The Vermelle Tapes, Excerpt 1
Gwen Vermelle was the longest-serving typist for the Metro-Goldwyn-Mayer movie studio, serving from 1924 to 1962. In 1980, she sat down in her Los Angeles home for an interview with a journalism student that was recorded but never published, until it was found in a Houston storage locker in 2016.
Excerpt 1:
Nixon used to come by this building, you know. Not to see a girl or anything like that, that would be too normal. Three doors down, there was a psychic… more like a voodoo priestess or some other concoction — in truth she was a dancer from Idaho but she wasn’t very good, or very available, if you know what I mean… so to make money she would wrap some shawls and drapes and crucifixes all over herself and claim to be a voodoo doctor and read palms and all that, and apparently Nixon was really into that stuff… there’s nothing more superstitious than a politician, they’ll avoid a town if it has three sixes in the zip code, even if it’s loaded with votes…

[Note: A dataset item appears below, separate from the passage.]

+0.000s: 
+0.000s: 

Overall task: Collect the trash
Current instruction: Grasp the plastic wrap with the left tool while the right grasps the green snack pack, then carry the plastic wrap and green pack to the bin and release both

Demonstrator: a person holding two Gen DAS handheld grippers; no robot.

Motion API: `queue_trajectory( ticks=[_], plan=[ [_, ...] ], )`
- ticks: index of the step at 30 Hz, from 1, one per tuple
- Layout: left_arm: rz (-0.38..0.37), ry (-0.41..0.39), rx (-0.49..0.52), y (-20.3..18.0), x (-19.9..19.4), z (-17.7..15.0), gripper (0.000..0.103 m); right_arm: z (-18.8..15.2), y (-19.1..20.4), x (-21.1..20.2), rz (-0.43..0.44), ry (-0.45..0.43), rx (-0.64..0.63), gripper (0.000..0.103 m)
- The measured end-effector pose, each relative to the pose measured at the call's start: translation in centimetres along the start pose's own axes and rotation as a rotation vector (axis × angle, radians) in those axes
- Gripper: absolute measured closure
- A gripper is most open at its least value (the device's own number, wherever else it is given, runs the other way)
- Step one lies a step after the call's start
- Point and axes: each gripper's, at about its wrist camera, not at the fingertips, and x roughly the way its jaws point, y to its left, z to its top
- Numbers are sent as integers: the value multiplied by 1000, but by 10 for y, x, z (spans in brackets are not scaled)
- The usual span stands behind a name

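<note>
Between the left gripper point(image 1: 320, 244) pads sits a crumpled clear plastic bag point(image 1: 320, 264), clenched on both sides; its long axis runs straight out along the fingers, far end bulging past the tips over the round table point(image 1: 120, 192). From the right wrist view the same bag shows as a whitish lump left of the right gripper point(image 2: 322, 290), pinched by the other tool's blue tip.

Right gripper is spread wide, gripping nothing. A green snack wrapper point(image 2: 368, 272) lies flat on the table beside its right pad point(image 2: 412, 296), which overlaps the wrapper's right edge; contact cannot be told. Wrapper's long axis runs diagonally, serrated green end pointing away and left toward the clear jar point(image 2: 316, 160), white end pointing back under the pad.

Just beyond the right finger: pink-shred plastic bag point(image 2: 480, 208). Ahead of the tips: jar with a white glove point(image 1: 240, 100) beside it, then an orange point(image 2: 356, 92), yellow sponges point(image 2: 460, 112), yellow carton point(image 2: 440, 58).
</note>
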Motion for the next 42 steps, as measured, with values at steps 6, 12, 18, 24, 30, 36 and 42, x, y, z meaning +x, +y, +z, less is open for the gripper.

… anyway, Nixon’s people found out about her and he insisted on seeing her — she told me all this in the ’70’s after Watergate, I know all about that, the real story — and he was so excited, he called her Madame and her cat hissed at him the whole time then pissed all over the wall. Animals can tell what someone’s like, you know. He wanted to see if she could help him in the debates, he said that half the country had a hard-on for Kennedy and he was in trouble. So she was a quick thinker, Elaine, that was her name: she went into her bedroom and sprayed some cheap talc inside a scarf and told him to sprinkle it on Kennedy’s microphones before the first debate and he’d get tongue-tied. So they did, but the Kennedy people were even worse than the Nixon people thanks to Joe’s money — I met Joe several times, by the way, he used to come into the studio and tell LB how to do this and do that, plant “messages” in the scripts that were actually intended for his pals in Russia… you know that scene in “Scarlet Saint” where Frank Morgan knocks over a plant? That was a code to burn down Russian farms because they were growing too many potatoes and it was hurting Joe’s vodka sales. Joe liked really big girls, there was a typist whose ass spread completely over both sides of her seat and Joe was nuts for her, he had her send him her underwear for money. Unwashed. I asked her, Louise, can I get in on this? I’ll go over to Bentano’s right now and buy a box of their frilliest stuff and, you know, “personalize” it, but she said no, he’ll know. He had a nose like a beagle from all the bootlegging. She bought a house with all that underwear she sent him. Then she met a sailor and lost a ton of weight and Joe moved onto someone else. I was always dancer-thin, as you can see, he wouldn’t even have looked at me. I did alright, though.
Where was I? Right, the microphone. Well, Kennedy’s people got wind of it right before the debate so they sent a kid out to find some garbage, some disgusting old food from the alley, then they paid a technician to smear it all over Nixon’s podium. Which is why he looked the way he did on TV. They said it was the flu but it was the smell. And you know what happened next. The papers said he looked embalmed. But he always looked like that, like he’d never drank a glass of water in his life.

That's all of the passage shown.